# [Task goal]
Leaving the pictures aside, reproduce the data in full and word for word.
++++++++
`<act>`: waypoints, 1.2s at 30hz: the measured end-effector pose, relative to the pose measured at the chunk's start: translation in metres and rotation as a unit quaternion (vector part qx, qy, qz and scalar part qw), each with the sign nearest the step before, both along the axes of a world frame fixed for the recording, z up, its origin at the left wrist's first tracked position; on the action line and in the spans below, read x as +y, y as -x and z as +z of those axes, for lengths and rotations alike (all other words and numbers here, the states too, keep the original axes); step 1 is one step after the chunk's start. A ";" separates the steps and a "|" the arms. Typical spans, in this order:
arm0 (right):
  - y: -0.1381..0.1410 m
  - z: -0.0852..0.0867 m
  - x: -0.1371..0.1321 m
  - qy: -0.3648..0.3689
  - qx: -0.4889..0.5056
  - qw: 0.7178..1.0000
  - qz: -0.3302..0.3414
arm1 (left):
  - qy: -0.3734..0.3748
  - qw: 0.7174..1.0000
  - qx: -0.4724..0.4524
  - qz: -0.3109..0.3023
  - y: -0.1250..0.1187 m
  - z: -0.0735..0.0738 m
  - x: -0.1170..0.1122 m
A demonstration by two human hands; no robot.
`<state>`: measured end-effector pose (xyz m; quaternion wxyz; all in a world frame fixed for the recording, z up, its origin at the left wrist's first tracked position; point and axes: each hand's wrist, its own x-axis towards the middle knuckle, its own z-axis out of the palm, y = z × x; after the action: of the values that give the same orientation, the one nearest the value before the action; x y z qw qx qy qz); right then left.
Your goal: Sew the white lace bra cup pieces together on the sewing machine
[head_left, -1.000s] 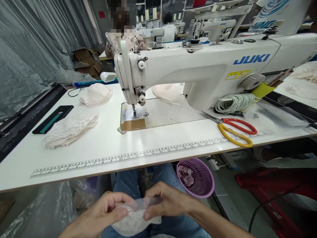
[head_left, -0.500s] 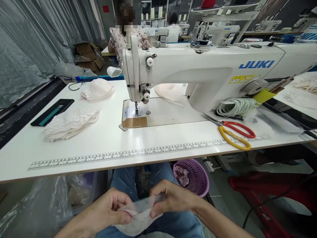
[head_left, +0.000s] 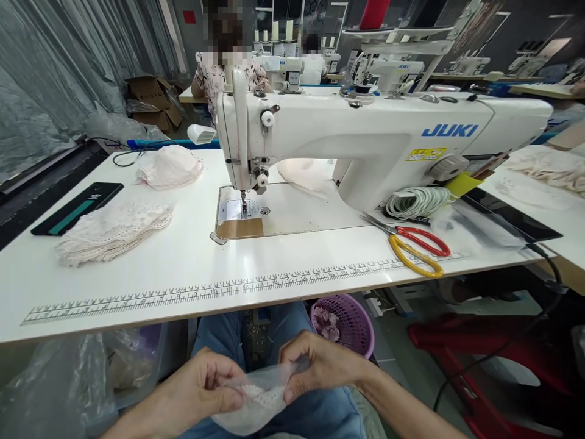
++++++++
# [Problem solution]
`<act>`: waypoints, 1.2s at 30hz: the measured end-effector pose, relative to the pose measured at the chunk's start: translation in metres and rotation as a unit quaternion (vector part qx, qy, qz and scalar part qw), each with the sign nearest the step before, both along the axes of a world frame fixed for the recording, z up, its origin at the left wrist's first tracked position; on the action line and in the spans below, read x as +y, y as -x and z as +z of those axes, for lengths and rotations alike (all other words and numbers here, the states too, keep the original axes); step 1 is one step after the chunk's start. A ";" separates the steps and a "|" the arms. Typical spans, in this order:
arm0 (right):
  - y: -0.1381..0.1410 m
  - z: -0.0852..0.0867 m
  - x: -0.1371..0.1321 m
  - qy: -0.3648..0.3689
  - qx: -0.4889..0.5056
  - qw: 0.7178..1.0000
  - qz: -0.3302..0.3414
arm1 (left):
  - qy: -0.3734..0.3748
  - qw: 0.7174..1.0000
  - qx: -0.4724..0.4524
  - qz: -0.3109..0.3023
  - y: -0.1250..0.1187 m
  - z: -0.0735..0.0738 m
  - x: -0.1170..0.1122 m
A demonstration by two human hands; no robot.
`<state>`: measured end-effector pose (xyz m; quaternion wxyz; all in a world frame fixed for the recording, z up, its origin at the left wrist's first tracked position; point and axes: each hand's wrist, its own x-axis towards the middle knuckle, its own z-axis out of the palm, y = z × x; after the action: of the values that give the same orientation, the one nearest the value before the action; x y z qw qx qy qz); right then left.
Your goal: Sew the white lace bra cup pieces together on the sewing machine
[head_left, -1.000s] 
[head_left, -0.500s] 
[head_left, +0.000s] 

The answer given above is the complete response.